For a moment, for one beautiful moment, he thought she’d stay.

“But no,” she breathed.  “Sorry.  Just, no.”

She grabbed his hand and met his eyes and no, she couldn’t be leaving him too, _no_ — “But thanks for trying.”

And then she was gone.

As the sinking feeling between his hearts threatened to swallow him up, the Doctor clenched his fists and made his way back into the house.

He bid farewell to Nardole.  To the last person in his life who’d known River, Amelia, Athena.  Who knew and shared all that he’d lost.  Who was there for him when he was an utter ungrateful prick.  

He didn’t manage to say so.

As they stepped back out into the creeping light of dawn, he tried to say his goodbyes to Bill, the wonderful girl he’d so terribly let down.  But the words just died in his throat.  

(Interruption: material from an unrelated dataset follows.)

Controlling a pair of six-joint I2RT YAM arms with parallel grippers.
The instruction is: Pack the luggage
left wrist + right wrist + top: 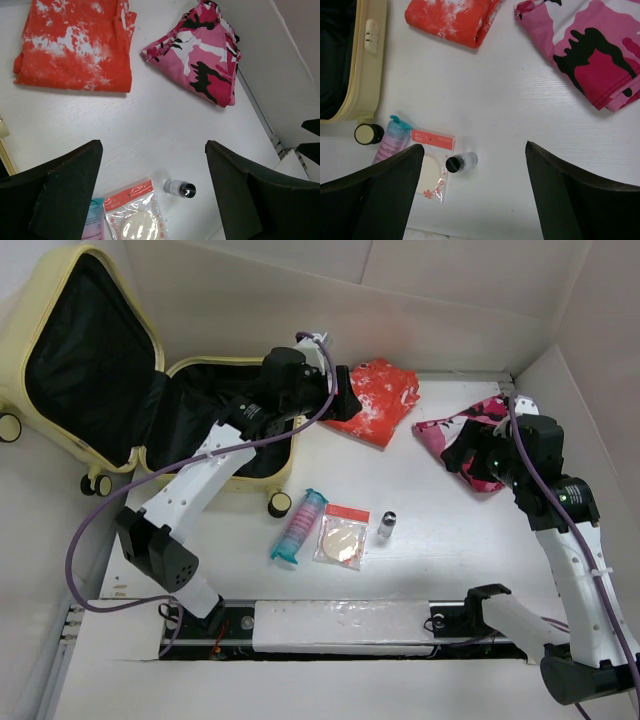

And then he was on his own.   _Without hope, without witness, without reward._  Her words were a constant mantra.  He was without hope for himself. But he hoped for her, if she lived on somehow, somewhere, that she could forgive him.  He hoped she wouldn’t forget again how desperately he loved her.  It was the final hour, in the deepest pit.  He had only one promise left to try to keep.

As the hologrammatic sun rose over the false horizon, the Doctor went to war one final time.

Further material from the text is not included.